**Description of the task**
Below are entries to be transcribed exactly; exclude the pictures from the copy.

**Records provided**
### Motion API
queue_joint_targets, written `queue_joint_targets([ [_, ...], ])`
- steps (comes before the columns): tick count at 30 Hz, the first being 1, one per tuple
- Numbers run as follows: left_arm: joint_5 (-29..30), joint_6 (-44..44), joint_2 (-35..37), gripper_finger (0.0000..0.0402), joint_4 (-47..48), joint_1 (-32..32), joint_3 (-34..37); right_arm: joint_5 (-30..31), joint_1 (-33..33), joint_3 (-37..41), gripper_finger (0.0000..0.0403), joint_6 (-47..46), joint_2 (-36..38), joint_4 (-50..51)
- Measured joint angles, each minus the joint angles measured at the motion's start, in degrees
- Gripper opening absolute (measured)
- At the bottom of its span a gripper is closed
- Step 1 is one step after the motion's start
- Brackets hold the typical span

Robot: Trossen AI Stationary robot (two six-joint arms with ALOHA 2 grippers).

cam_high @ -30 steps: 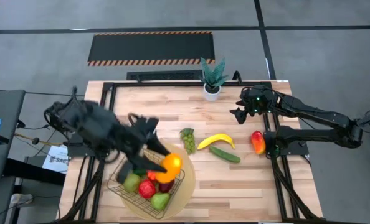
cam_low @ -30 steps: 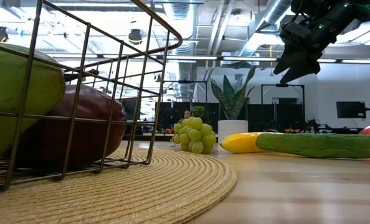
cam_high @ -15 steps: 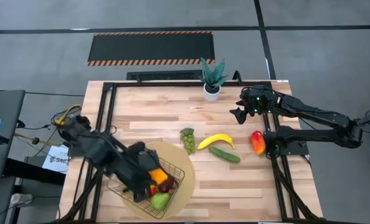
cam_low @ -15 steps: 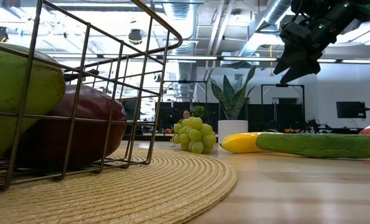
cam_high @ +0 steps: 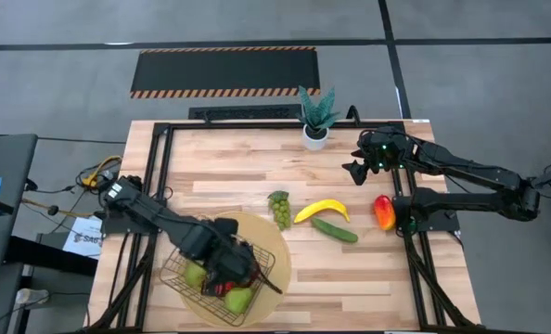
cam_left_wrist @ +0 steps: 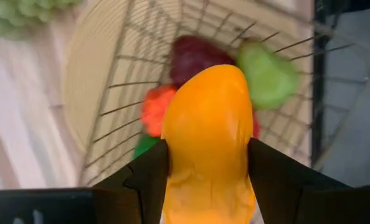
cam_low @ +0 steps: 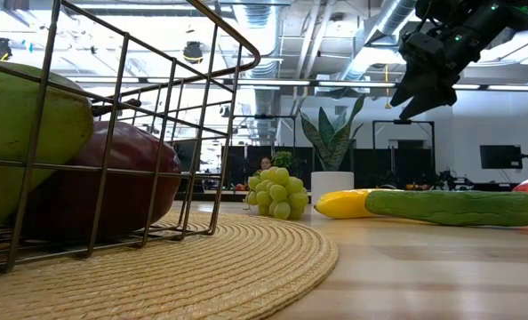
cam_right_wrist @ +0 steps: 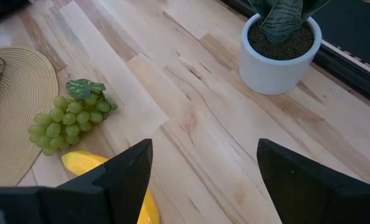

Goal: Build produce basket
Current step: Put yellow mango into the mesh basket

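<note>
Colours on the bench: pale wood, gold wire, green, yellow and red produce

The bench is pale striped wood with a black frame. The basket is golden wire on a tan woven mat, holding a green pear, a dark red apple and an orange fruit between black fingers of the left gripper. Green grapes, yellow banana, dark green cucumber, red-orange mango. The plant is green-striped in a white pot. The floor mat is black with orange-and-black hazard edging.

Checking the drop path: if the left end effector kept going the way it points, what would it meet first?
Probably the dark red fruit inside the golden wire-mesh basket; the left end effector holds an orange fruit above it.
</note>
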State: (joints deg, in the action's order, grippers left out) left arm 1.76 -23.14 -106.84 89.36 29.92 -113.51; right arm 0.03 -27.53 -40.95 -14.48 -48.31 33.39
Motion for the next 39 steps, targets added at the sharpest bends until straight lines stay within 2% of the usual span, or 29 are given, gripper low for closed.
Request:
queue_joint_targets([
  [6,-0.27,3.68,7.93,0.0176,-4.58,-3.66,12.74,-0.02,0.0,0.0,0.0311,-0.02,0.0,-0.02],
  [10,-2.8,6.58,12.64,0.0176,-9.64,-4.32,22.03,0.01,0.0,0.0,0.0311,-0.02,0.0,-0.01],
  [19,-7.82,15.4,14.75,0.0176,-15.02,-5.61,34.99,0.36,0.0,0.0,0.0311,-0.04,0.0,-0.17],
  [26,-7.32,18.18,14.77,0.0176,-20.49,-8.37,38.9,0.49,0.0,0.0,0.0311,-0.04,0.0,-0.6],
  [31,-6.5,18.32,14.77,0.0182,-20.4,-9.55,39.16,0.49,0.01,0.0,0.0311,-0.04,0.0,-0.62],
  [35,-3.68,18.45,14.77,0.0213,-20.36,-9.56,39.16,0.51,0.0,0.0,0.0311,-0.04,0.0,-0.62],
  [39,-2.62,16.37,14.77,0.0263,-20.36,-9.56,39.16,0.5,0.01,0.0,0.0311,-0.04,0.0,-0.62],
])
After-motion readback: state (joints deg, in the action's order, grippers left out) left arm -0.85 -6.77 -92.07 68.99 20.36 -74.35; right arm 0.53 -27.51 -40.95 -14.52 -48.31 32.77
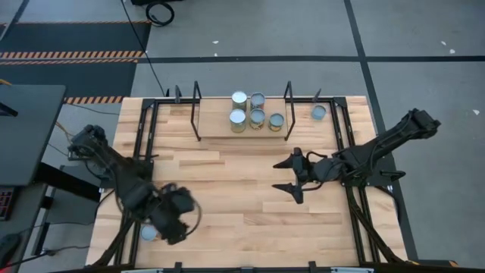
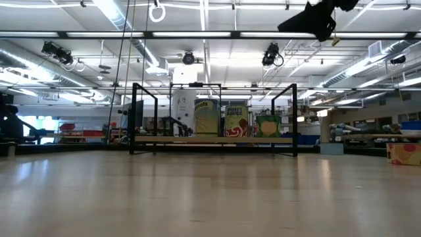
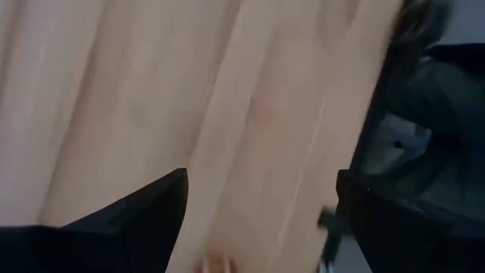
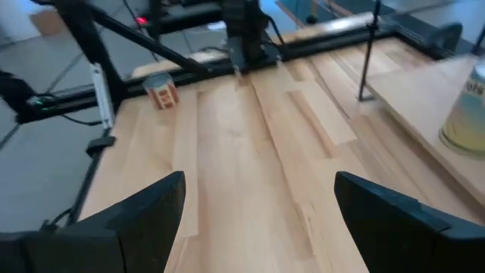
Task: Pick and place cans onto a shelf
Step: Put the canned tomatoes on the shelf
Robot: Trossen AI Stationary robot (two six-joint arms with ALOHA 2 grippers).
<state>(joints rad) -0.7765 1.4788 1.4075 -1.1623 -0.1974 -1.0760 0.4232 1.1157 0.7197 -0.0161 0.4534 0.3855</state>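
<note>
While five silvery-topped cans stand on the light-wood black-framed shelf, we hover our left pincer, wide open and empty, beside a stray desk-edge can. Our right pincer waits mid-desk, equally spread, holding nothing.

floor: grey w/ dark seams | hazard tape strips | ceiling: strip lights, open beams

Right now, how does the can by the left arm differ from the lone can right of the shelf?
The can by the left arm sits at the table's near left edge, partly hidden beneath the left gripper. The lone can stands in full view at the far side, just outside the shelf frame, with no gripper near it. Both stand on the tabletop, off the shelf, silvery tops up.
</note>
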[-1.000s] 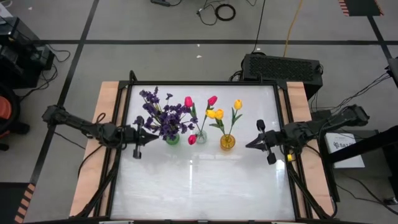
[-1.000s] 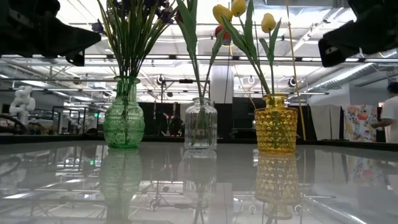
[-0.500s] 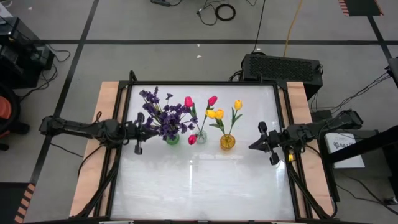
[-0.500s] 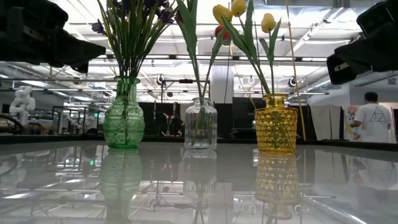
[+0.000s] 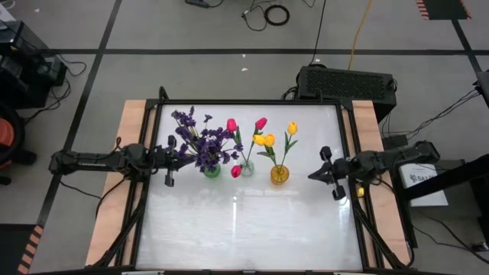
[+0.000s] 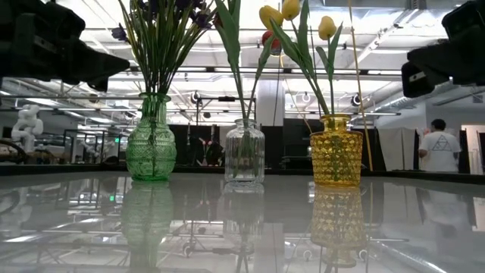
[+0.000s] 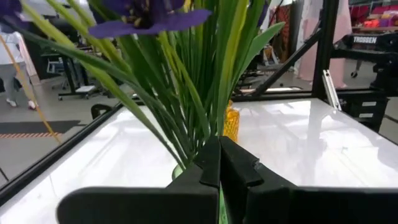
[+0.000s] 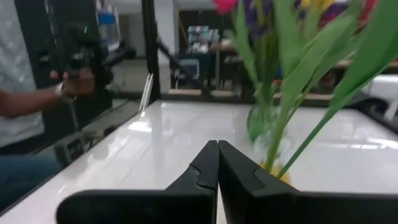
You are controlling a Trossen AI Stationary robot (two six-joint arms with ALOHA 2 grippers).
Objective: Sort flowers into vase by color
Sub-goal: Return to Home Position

**Task solution**
### Motion API
queue_joint_targets, written `queue_joint_targets([ [_, ...], ])`
- steps (comes before the columns): tick count at 30 Hz, the first being 1, one per tuple
- Numbers run as follows: left_arm: joint_5 (-29..30), joint_6 (-44..44), joint_2 (-35..37), gripper_finger (0.0000..0.0402), joint_4 (-47..48), joint_1 (-32..32), joint_3 (-34..37); right_arm: joint_5 (-30..31), joint_1 (-33..33), joint_3 (-37..41), gripper_finger (0.0000..0.0403), joint_6 (-47..46), joint_2 (-36..38), joint_4 (-50..51)
- Measured joint angles, each minus the joint angles measured at the motion's start, in degrees
- Gripper opening absolute (measured)
- At the bottom of its span a gripper is closed
- Step 1 is one step after the motion's start
- Brackets hold the typical span

Robot: Trossen AI Stationary robot (two six-joint arms with ALOHA 2 grippers).

cam_high @ -30 steps: 
cam_low @ -30 steps: 
cam_high @ -15 steps: 
cam_low @ -15 steps: 
cam_high @ +0 steps: 
cam_left_wrist @ +0 steps: 
cam_low @ +0 steps: 
cam_right_wrist @ +0 steps: 

Goal: Build produce basket
Current step: Put yellow mango into the mesh basket

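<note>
Colours on the bench: pale wood, gold wire, green, yellow and red produce

The bench is pale striped wood with a black frame. The basket is golden wire on a tan woven mat, holding a green pear, a dark red apple and an orange fruit between black fingers of the left gripper. Green grapes, yellow banana, dark green cucumber, red-orange mango. The plant is green-striped in a white pot. The floor mat is black with orange-and-black hazard edging.

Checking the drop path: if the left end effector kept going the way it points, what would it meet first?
Probably the dark red fruit inside the golden wire-mesh basket; the left end effector holds an orange fruit above it.
</note>
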State: (joints deg, in the action's order, grippers left out) left arm 1.76 -23.14 -106.84 89.36 29.92 -113.51; right arm 0.03 -27.53 -40.95 -14.48 -48.31 33.39
Motion for the next 39 steps, targets added at the sharpest bends until straight lines stay within 2% of the usual span, or 29 are given, gripper low for closed.
Request:
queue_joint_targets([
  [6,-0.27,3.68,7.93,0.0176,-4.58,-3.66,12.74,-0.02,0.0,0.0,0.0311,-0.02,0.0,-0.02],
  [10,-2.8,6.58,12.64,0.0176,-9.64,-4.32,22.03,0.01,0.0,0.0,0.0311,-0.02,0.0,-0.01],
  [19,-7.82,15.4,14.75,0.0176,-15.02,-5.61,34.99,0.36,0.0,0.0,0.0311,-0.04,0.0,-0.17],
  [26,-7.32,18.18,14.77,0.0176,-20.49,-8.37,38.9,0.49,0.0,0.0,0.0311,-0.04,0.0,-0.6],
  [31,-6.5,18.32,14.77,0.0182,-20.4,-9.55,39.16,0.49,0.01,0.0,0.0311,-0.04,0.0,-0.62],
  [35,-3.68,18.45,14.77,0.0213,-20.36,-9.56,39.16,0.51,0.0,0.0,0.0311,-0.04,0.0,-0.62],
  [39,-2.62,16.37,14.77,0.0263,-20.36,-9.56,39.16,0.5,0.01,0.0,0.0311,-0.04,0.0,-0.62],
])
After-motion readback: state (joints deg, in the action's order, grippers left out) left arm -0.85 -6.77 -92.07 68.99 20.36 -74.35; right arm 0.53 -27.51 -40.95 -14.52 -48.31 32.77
Task: Pick and place cans onto a shelf
Step: Put the canned tomatoes on the shelf
Robot: Trossen AI Stationary robot (two six-joint arms with ALOHA 2 grippers).
<state>(joints rad) -0.7765 1.4788 1.4075 -1.1623 -0.1974 -1.0760 0.4232 1.1157 0.7197 -0.0161 0.4534 0.3855</state>
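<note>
While five silvery-topped cans stand on the light-wood black-framed shelf, we hover our left pincer, wide open and empty, beside a stray desk-edge can. Our right pincer waits mid-desk, equally spread, holding nothing.

floor: grey w/ dark seams | hazard tape strips | ceiling: strip lights, open beams

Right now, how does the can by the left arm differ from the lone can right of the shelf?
The can by the left arm sits at the table's near left edge, partly hidden beneath the left gripper. The lone can stands in full view at the far side, just outside the shelf frame, with no gripper near it. Both stand on the tabletop, off the shelf, silvery tops up.
</note>
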[-1.000s] 
[-1.000s] 
[-0.500s] 
[-0.500s] 
[+0.000s] 
[+0.000s] 
[+0.000s] 
[+0.000s] 
You are controlling a Trossen AI Stationary robot (two six-joint arms with ALOHA 2 grippers).
Objective: Sort flowers into vase by color
Sub-goal: Return to Home Position

No more work is needed on this exercise.